Each line below containing the word "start" needs to be shown.
(Source records begins)
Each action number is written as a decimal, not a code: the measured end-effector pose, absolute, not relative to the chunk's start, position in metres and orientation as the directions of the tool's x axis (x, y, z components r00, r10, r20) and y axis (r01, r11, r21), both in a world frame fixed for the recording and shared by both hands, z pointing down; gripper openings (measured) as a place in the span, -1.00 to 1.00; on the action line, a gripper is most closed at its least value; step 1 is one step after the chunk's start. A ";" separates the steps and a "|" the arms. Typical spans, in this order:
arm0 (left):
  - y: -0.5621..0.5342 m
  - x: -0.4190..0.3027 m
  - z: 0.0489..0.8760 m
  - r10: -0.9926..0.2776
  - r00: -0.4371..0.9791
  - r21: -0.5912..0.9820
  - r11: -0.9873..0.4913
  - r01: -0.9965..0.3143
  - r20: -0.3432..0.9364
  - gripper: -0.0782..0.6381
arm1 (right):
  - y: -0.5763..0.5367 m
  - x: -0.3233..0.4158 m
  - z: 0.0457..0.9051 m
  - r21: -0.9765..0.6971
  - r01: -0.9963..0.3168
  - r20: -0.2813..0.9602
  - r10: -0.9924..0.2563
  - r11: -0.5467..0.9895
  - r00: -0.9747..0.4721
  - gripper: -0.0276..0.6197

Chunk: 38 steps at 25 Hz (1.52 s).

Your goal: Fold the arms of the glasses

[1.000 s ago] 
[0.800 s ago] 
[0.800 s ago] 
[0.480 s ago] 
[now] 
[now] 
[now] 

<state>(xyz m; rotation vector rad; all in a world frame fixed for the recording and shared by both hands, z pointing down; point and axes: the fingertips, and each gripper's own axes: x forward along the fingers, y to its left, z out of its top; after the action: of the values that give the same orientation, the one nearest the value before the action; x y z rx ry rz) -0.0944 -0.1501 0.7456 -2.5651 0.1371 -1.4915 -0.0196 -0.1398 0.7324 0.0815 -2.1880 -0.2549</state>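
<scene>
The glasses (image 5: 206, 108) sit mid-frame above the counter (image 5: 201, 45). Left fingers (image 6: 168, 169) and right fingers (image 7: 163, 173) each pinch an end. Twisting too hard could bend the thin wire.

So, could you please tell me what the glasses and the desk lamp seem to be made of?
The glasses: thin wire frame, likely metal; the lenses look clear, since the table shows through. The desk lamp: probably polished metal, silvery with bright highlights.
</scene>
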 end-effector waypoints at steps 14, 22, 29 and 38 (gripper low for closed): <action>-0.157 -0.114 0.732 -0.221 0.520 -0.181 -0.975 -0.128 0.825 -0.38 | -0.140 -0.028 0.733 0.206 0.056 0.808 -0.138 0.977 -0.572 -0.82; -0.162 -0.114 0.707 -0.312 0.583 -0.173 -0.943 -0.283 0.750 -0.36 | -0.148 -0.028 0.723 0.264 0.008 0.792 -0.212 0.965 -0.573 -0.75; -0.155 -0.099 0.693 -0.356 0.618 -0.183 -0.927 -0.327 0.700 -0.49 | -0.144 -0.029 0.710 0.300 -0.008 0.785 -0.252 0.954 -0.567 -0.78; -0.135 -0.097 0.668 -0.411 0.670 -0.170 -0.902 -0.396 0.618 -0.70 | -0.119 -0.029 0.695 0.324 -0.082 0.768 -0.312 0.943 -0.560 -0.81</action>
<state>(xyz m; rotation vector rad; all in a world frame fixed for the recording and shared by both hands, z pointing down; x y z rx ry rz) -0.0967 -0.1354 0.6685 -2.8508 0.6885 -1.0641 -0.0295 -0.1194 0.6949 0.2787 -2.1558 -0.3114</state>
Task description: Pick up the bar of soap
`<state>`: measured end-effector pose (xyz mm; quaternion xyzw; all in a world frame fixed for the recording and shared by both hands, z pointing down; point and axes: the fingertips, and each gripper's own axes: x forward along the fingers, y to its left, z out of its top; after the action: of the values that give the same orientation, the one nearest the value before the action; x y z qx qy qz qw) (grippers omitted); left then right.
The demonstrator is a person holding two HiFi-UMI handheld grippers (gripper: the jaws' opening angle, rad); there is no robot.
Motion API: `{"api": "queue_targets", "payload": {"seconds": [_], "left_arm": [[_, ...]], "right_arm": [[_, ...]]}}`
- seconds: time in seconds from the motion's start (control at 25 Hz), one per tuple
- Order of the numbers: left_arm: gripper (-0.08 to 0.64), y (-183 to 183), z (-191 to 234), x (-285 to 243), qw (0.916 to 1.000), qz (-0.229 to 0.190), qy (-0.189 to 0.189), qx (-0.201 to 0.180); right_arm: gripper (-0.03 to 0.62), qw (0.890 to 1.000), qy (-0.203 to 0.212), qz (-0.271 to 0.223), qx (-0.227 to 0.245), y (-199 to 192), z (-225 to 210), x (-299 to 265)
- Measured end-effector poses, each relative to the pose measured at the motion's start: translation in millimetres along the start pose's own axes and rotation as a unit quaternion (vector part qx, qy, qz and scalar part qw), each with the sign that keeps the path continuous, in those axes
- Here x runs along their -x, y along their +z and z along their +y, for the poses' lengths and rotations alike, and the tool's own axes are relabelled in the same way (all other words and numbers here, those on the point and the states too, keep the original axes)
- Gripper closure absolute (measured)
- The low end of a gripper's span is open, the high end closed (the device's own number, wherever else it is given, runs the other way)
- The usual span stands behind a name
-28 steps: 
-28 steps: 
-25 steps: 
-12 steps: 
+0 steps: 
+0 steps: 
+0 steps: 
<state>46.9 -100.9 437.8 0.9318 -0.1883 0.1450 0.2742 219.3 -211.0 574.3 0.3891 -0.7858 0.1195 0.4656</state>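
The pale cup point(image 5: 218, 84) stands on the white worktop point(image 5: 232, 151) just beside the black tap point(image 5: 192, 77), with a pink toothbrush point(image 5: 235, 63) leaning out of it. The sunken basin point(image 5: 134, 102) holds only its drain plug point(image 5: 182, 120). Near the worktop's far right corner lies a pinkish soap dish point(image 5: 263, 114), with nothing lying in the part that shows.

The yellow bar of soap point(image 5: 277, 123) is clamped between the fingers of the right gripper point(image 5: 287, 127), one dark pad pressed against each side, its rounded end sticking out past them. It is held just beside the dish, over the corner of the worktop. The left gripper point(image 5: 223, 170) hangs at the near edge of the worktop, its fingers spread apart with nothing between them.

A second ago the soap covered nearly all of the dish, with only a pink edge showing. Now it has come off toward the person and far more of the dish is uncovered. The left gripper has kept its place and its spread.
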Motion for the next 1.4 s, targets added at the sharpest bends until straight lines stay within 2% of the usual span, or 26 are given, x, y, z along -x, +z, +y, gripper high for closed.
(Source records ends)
• **Exercise output**
Each action number is written as a decimal, not a code: the measured end-effector pose, absolute, not relative to the chunk's start, position in metres and orientation as the directions of the tool's x axis (x, y, z components r00, r10, r20) and y axis (r01, r11, r21), both in a world frame fixed for the recording and shared by both hands, z pointing down; gripper openings (measured) as a place in the span, -1.00 to 1.00; on the action line, a gripper is most closed at its least value; step 1 is one step after the chunk's start. A ";" separates the steps and a "|" the arms. Typical spans, in this order:
- seconds: time in seconds from the motion's start (control at 25 Hz), one per tuple
- Measured end-effector poses, each relative to the pose measured at the motion's start: translation in millimetres along the start pose's own axes and rotation as a unit quaternion (vector part qx, qy, qz and scalar part qw), each with the sign that keeps the path continuous, in those axes

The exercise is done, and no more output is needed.